### ACTION ITEM
Across the data below, state how many lines hold "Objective", and reply with nothing but that number.

RECORDS SHOWN Block Start

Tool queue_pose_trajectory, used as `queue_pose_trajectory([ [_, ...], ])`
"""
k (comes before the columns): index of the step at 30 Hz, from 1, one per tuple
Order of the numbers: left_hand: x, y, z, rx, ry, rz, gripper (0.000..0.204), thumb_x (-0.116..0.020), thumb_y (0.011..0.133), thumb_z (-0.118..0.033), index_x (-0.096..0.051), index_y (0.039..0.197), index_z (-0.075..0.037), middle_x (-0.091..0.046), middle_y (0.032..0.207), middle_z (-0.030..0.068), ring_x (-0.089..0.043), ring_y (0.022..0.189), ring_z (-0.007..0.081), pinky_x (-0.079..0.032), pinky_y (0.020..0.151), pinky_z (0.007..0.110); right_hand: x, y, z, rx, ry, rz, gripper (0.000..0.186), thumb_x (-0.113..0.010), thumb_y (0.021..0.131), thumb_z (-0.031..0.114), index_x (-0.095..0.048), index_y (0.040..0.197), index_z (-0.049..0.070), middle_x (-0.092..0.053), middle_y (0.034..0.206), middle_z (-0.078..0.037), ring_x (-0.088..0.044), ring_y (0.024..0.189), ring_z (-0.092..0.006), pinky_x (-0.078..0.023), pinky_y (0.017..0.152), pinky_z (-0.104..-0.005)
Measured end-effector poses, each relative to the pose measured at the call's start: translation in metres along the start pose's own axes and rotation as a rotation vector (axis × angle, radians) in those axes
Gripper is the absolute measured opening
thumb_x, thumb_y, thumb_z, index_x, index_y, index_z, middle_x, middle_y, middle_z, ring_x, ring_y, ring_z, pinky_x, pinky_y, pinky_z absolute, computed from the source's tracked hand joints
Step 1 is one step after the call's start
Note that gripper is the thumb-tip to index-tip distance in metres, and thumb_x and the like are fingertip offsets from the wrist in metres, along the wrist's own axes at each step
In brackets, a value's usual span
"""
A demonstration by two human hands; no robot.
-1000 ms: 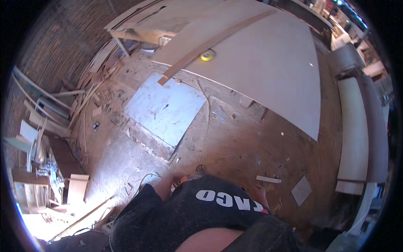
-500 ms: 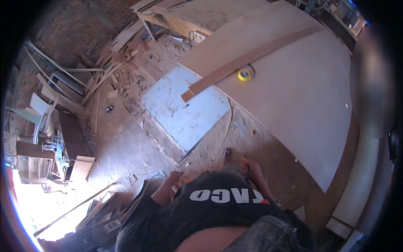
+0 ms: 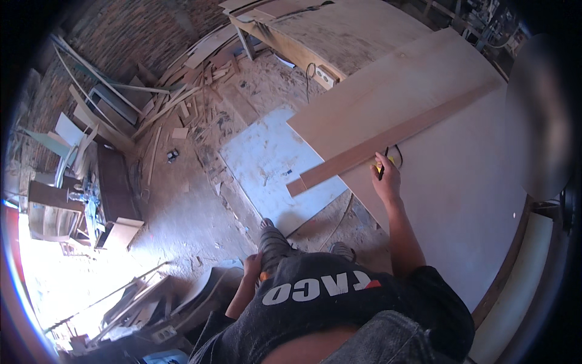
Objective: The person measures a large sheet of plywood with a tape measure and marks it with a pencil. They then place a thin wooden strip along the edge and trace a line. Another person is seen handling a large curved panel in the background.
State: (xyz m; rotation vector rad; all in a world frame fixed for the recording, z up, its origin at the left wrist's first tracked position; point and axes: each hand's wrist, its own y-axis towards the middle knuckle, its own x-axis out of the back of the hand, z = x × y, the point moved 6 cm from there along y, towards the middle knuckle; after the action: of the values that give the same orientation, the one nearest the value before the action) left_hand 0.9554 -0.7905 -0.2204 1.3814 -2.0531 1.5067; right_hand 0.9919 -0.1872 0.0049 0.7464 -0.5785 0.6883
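The yellow tape (image 3: 391,160) sits on the board (image 3: 461,200) beside the strip (image 3: 403,134), likely light, hard-cased and best pinched across its sides, though the right hand's (image 3: 388,178) fingers look clamped on a dark stick (image 3: 381,174); the left hand's (image 3: 252,266) I cannot tell.

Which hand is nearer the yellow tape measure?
Right: the right hand is at the yellow tape measure, partly covering it; the left hand is well away, to its left.
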Motion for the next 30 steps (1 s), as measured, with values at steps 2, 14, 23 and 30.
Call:
queue_pose_trajectory([
  [2,0.010,0.031,0.007,0.002,0.063,0.024,0.065,-0.063,0.095,-0.060,-0.077,0.108,0.002,-0.076,0.100,0.0253,-0.074,0.101,0.0335,-0.054,0.092,0.043,-0.019,0.010,-0.003,-0.066,0.023,-0.040,0.046,-0.073,0.089,0.005,-0.060,0.134,0.005,-0.072,0.113,-0.017,-0.073,0.096,-0.0321,-0.058,0.086,-0.0410],
  [14,0.198,0.260,0.003,-0.189,0.391,0.539,0.052,-0.068,0.096,-0.054,-0.067,0.119,-0.007,-0.071,0.103,0.0132,-0.070,0.083,0.0257,-0.051,0.062,0.040,-0.090,-0.043,0.080,-0.787,-0.207,-0.359,0.052,-0.074,0.090,0.010,-0.057,0.138,0.003,-0.068,0.122,-0.017,-0.071,0.096,-0.0296,-0.057,0.084,-0.0398],
  [23,0.318,0.437,-0.163,0.109,-0.081,0.273,0.054,-0.068,0.097,-0.051,-0.059,0.129,-0.008,-0.067,0.108,0.0102,-0.067,0.088,0.0247,-0.051,0.066,0.040,-0.117,-0.032,0.101,-0.822,-0.319,-0.525,0.049,-0.072,0.092,0.013,-0.059,0.138,0.003,-0.069,0.121,-0.018,-0.070,0.096,-0.0310,-0.056,0.088,-0.0419],
  [30,0.258,0.439,-0.303,-0.198,-0.015,0.475,0.048,-0.066,0.099,-0.042,-0.062,0.133,-0.008,-0.069,0.113,0.0079,-0.068,0.094,0.0217,-0.053,0.075,0.038,-0.118,0.014,0.066,-0.829,-0.483,-0.651,0.046,-0.070,0.095,0.019,-0.061,0.136,0.002,-0.070,0.121,-0.018,-0.069,0.103,-0.0311,-0.055,0.091,-0.0403],
])
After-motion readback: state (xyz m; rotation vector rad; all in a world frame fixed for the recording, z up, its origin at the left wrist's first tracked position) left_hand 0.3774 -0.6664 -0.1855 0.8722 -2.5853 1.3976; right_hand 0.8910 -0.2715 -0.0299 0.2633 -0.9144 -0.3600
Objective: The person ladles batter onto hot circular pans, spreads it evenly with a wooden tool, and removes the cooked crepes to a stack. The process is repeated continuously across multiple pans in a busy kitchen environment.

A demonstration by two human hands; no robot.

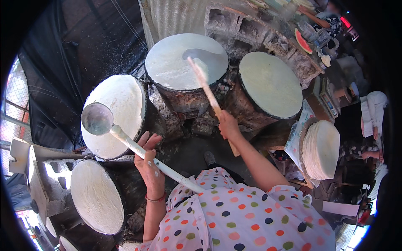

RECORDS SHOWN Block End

### TASK OUTPUT
2